(Items listed in a dataset)
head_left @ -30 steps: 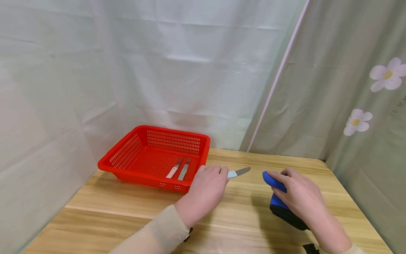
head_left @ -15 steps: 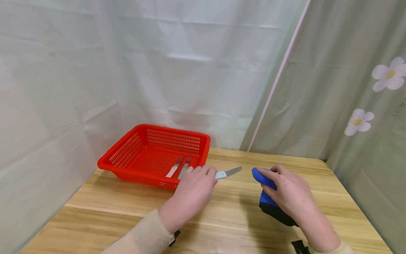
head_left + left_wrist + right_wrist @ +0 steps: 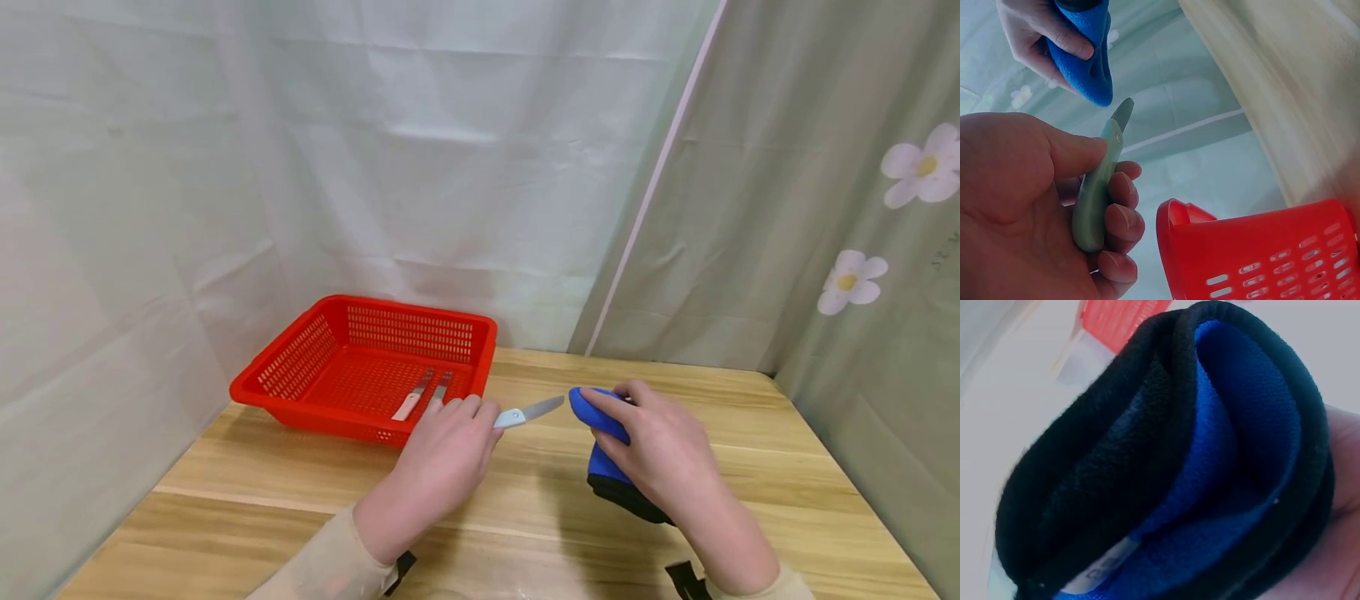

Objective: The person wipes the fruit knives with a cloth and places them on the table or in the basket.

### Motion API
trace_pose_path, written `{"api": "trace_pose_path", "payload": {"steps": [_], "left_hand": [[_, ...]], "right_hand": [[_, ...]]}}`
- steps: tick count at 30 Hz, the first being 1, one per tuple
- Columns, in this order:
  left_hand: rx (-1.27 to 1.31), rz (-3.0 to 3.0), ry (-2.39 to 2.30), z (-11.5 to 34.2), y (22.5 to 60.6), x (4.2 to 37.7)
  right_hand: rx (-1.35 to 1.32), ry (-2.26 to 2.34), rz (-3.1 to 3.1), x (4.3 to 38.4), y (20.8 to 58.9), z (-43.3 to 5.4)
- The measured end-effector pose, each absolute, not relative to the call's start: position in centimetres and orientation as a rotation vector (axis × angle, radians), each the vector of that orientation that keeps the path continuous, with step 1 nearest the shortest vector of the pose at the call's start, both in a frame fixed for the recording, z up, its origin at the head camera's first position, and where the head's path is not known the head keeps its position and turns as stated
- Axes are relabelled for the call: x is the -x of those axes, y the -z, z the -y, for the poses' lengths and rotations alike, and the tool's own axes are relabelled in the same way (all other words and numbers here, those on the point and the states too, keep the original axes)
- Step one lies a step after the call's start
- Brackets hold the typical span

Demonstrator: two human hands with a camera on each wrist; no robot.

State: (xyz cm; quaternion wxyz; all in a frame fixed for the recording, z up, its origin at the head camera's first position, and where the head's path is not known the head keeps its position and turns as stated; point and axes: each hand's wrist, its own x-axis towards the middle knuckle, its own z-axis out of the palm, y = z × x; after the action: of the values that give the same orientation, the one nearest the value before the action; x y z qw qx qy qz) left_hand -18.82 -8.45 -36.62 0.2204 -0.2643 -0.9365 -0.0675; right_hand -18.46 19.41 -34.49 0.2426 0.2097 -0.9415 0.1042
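Observation:
My left hand (image 3: 450, 454) grips a small knife (image 3: 527, 412) by its pale blue-green handle, the blade pointing right. In the left wrist view the thumb presses along the handle (image 3: 1094, 206) and the fingers curl round it. A folded blue cloth with a black edge (image 3: 606, 462) hangs from my right hand (image 3: 663, 446), pinched between thumb and fingers. The cloth's folded tip is close to the knife's blade tip, with a small gap visible in the head view. In the right wrist view the bunched cloth (image 3: 1210, 456) covers most of the frame.
A red perforated plastic basket (image 3: 315, 421) stands on the wooden table (image 3: 247, 508) at the left, beyond my left hand. Inside lie a pink-handled knife (image 3: 411, 398) and another knife (image 3: 442, 386), partly hidden by my hand. A pale curtain (image 3: 450, 167) closes the back and sides.
My left hand has shifted left and slightly towards me with the knife. My right hand has brought the blue cloth left, closer to the blade.

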Motion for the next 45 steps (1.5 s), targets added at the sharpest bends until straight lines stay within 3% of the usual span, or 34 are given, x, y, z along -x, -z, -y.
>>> {"api": "trace_pose_path", "payload": {"steps": [45], "left_hand": [[0.730,2.652,0.208,9.1,35.4,17.9]], "right_hand": [[-0.754,-0.228,2.487,17.5,34.9,-14.8]]}}
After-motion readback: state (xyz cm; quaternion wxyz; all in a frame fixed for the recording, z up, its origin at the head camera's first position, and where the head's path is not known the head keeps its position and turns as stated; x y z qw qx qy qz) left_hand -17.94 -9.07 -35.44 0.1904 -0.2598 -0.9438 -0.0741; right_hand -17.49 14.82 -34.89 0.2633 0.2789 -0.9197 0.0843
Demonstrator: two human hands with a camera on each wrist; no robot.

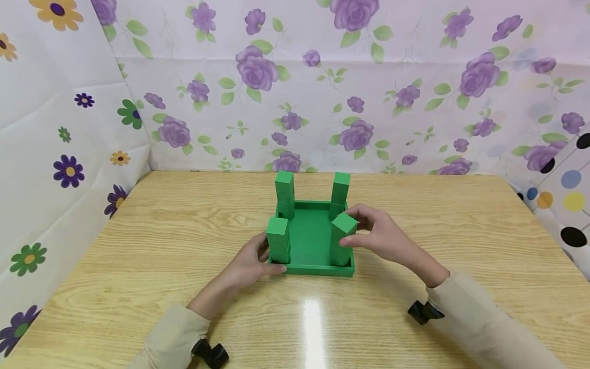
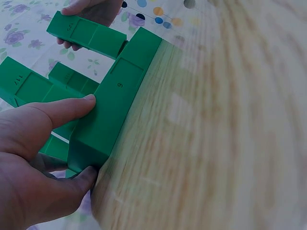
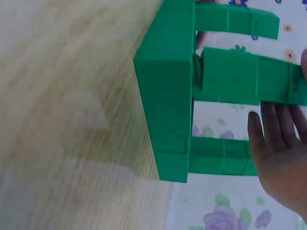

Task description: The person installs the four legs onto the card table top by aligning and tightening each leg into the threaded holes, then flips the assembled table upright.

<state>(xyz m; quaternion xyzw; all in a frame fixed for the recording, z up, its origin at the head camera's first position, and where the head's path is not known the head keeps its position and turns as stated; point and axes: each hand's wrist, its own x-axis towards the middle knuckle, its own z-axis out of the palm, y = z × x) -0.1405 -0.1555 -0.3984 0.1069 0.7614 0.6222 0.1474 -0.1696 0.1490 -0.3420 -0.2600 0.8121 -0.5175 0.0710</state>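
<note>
A green tray [image 1: 310, 236] lies on the table, with a green block column at each corner. My left hand [image 1: 251, 262] holds the tray's near left corner, its thumb along the front wall [image 2: 108, 108] in the left wrist view. Beside that hand stands the near left column [image 1: 278, 241]. My right hand [image 1: 384, 236] grips the near right column [image 1: 341, 251] between thumb and fingers. This column is twisted relative to the tray and tilted, and the right wrist view shows a narrow gap at its base. The far left column [image 1: 285, 195] and far right column [image 1: 340, 192] stand untouched.
The wooden table [image 1: 193, 225] extends on both sides of the tray. A flowered cloth [image 1: 313, 113] hangs behind its far edge, with patterned sheets at the left and right. Black wrist devices [image 1: 209, 353] are strapped near both sleeves.
</note>
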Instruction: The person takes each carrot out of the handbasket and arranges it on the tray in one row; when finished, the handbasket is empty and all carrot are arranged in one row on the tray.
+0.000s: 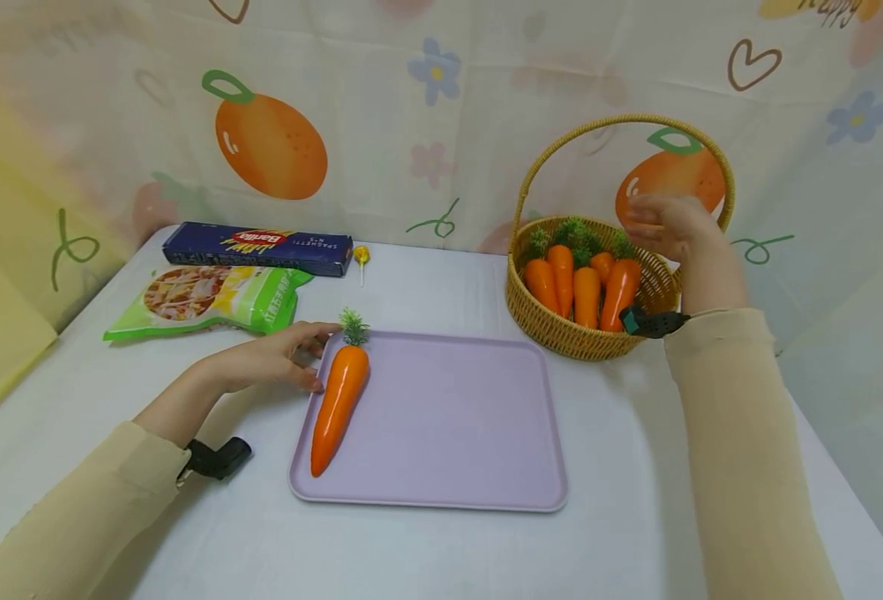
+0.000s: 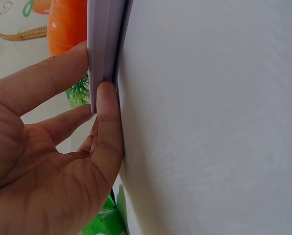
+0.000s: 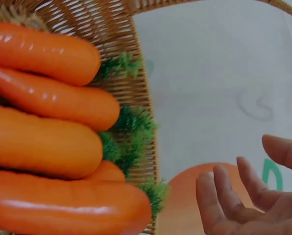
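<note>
Left hand [image 1: 279, 358] is pinching the near-left... rather, the left edge of the tray [image 1: 449, 417] close to its far corner: in the left wrist view the thumb is pressing at the rim and a finger [image 2: 108, 105] is tucking under the base, probably for steadying it. The tray is lying on the surface [image 1: 441, 554]. One large carrot [image 1: 339, 408] is resting along the tray's left side, leafy end pointing away and overlapping the far rim, likely set lengthwise there to leave room beside it.

Right hand [image 1: 669, 225] is hovering by the basket [image 1: 591, 346], around its far right rim, fingers spread apart and loosely bent, gripping nothing. The other carrots [image 1: 587, 296] are leaning together inside, leafy ends toward the far rim, the basket wall seemingly keeping them bunched.

Spaghetti box [image 1: 261, 247], green packet [image 1: 216, 300] and lollipop [image 1: 362, 254] are sitting at the far left, apparently out of the way. Whether the right hand is touching the handle [image 1: 621, 119], cannot tell.
</note>
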Available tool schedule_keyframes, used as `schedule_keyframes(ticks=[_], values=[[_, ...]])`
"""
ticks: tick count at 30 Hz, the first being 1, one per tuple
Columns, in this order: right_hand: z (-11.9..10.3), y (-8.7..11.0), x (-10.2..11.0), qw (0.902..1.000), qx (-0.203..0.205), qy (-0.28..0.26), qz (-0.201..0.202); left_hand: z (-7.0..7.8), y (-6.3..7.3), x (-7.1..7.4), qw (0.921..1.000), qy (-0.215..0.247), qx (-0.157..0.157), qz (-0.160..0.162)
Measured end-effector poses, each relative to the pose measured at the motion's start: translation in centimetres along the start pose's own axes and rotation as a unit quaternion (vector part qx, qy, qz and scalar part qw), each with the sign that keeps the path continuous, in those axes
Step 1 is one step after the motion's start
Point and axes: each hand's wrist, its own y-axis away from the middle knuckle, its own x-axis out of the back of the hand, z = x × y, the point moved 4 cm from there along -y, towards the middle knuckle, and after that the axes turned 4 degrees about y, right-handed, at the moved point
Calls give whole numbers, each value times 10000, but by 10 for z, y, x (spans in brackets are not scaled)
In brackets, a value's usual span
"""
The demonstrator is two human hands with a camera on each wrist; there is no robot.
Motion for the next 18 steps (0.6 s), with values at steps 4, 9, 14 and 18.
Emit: schedule_keyframes(ticks=[4,9,14,18], values=[[7,-4,2,9952,39,938,293,0,0,0,10000,-37,11,6],[13,-9,5,9784,99,1992,541,-1,-1,0,10000,-62,19,14],[17,-10,7,9648,173,2531,693,-1,-1,0,10000,-27,-11,2],[20,-12,7,9500,250,2972,928,-1,-1,0,10000,-4,-14,1]])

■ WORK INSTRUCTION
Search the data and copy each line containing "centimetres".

■ SOLUTION FOR THIS EXERCISE
- The measured end-effector pose, each absolute, not relative to the call's start: position in centimetres and orientation as a rotation vector (axis × angle, radians), each the vector of that orientation that keeps the path continuous, with step 1 nearest the shortest vector of the pose at the call's start, both in a frame fixed for the recording, z up, its origin at the head camera's first position, and where the head's path is not known the head keeps its position and turns as stated
Measured end-effector poses, each relative to the pose measured at the motion's start: translation in centimetres along the start pose's own axes and rotation as a unit quaternion (vector part qx, qy, qz and scalar part qw), each with the sign that keeps the path continuous, in those axes

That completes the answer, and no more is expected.